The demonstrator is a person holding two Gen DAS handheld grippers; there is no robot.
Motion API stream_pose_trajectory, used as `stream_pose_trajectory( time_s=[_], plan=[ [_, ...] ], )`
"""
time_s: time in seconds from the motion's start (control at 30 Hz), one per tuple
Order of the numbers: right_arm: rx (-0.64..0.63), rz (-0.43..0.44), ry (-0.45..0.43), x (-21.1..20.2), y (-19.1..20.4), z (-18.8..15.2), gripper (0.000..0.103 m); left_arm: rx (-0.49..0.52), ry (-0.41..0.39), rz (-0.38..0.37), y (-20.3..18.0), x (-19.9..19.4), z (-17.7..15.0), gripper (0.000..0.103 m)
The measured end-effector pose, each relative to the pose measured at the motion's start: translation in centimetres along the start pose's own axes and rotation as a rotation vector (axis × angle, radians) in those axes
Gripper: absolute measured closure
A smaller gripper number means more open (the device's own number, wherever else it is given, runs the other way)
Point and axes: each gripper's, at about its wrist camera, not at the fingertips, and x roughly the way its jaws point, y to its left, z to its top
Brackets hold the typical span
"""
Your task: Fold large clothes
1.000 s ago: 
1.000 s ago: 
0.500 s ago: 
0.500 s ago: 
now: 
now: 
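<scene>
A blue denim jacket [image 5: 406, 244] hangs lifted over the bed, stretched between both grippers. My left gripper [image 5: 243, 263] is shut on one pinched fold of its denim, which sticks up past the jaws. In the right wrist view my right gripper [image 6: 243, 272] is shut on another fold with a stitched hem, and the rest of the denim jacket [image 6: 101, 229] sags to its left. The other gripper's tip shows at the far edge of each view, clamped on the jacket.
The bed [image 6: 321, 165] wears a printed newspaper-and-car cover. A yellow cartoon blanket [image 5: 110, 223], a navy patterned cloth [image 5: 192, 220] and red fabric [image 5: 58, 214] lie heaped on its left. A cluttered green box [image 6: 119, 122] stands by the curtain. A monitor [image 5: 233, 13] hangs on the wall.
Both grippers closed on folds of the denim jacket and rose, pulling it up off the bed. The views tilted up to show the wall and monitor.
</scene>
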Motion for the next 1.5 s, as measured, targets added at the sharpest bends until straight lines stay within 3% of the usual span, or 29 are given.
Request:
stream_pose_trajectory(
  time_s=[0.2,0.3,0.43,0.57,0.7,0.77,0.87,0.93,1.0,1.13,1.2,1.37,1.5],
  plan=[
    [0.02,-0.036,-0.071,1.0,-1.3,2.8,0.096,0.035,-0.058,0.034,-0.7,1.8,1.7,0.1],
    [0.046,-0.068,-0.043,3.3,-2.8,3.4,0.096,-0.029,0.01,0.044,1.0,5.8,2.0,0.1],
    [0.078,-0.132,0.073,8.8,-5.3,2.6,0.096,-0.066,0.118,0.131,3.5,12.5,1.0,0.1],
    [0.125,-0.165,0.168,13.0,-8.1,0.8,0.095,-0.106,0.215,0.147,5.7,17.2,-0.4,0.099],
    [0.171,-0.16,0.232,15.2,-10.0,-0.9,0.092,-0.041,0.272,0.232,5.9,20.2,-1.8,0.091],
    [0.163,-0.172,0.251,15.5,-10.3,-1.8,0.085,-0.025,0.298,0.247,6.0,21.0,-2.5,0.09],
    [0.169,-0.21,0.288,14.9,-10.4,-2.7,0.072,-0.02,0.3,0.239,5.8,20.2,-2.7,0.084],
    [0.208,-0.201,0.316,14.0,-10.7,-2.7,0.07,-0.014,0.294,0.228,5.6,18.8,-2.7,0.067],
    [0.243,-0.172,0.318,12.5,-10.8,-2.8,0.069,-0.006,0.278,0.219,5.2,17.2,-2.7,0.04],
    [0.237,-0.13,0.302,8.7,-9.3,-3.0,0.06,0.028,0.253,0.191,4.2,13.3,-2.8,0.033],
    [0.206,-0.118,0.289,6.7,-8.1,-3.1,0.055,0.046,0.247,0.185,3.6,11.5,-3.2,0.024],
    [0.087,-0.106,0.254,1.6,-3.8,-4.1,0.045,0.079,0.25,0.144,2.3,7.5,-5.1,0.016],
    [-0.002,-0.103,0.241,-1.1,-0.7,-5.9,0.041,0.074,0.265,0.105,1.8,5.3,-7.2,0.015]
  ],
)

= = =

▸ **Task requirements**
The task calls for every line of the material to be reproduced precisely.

▸ **Solution for this problem**
The demonstrator is a person holding two Gen DAS handheld grippers; there is no robot.
Motion API stream_pose_trajectory, used as `stream_pose_trajectory( time_s=[_], plan=[ [_, ...] ], )`
"""
time_s: time in seconds from the motion's start (control at 30 Hz), one per tuple
Order of the numbers: right_arm: rx (-0.64..0.63), rz (-0.43..0.44), ry (-0.45..0.43), x (-21.1..20.2), y (-19.1..20.4), z (-18.8..15.2), gripper (0.000..0.103 m); left_arm: rx (-0.49..0.52), ry (-0.41..0.39), rz (-0.38..0.37), y (-20.3..18.0), x (-19.9..19.4), z (-17.7..15.0), gripper (0.000..0.103 m)
The measured end-effector pose, each relative to the pose measured at the motion's start: translation in centimetres along the start pose's own axes and rotation as a rotation vector (axis × angle, radians) in those axes
Gripper: absolute measured closure
A smaller gripper number means more open (the device's own number, wherever else it is given, runs the other way)
Point and axes: each gripper's, at about its wrist camera, not at the fingertips, and x roughly the way its jaws point, y to its left, z to its top
Brackets hold the typical span
"""
Your task: Fold large clothes
1.000 s ago: 
1.000 s ago: 
0.500 s ago: 
0.500 s ago: 
now: 
now: 
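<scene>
A blue denim jacket [image 5: 406, 244] hangs lifted over the bed, stretched between both grippers. My left gripper [image 5: 243, 263] is shut on one pinched fold of its denim, which sticks up past the jaws. In the right wrist view my right gripper [image 6: 243, 272] is shut on another fold with a stitched hem, and the rest of the denim jacket [image 6: 101, 229] sags to its left. The other gripper's tip shows at the far edge of each view, clamped on the jacket.
The bed [image 6: 321, 165] wears a printed newspaper-and-car cover. A yellow cartoon blanket [image 5: 110, 223], a navy patterned cloth [image 5: 192, 220] and red fabric [image 5: 58, 214] lie heaped on its left. A cluttered green box [image 6: 119, 122] stands by the curtain. A monitor [image 5: 233, 13] hangs on the wall.
Both grippers closed on folds of the denim jacket and rose, pulling it up off the bed. The views tilted up to show the wall and monitor.
</scene>
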Motion for the next 1.5 s, as measured, targets added at the sharpest bends until straight lines stay within 3% of the usual span, or 29 are given.
Request:
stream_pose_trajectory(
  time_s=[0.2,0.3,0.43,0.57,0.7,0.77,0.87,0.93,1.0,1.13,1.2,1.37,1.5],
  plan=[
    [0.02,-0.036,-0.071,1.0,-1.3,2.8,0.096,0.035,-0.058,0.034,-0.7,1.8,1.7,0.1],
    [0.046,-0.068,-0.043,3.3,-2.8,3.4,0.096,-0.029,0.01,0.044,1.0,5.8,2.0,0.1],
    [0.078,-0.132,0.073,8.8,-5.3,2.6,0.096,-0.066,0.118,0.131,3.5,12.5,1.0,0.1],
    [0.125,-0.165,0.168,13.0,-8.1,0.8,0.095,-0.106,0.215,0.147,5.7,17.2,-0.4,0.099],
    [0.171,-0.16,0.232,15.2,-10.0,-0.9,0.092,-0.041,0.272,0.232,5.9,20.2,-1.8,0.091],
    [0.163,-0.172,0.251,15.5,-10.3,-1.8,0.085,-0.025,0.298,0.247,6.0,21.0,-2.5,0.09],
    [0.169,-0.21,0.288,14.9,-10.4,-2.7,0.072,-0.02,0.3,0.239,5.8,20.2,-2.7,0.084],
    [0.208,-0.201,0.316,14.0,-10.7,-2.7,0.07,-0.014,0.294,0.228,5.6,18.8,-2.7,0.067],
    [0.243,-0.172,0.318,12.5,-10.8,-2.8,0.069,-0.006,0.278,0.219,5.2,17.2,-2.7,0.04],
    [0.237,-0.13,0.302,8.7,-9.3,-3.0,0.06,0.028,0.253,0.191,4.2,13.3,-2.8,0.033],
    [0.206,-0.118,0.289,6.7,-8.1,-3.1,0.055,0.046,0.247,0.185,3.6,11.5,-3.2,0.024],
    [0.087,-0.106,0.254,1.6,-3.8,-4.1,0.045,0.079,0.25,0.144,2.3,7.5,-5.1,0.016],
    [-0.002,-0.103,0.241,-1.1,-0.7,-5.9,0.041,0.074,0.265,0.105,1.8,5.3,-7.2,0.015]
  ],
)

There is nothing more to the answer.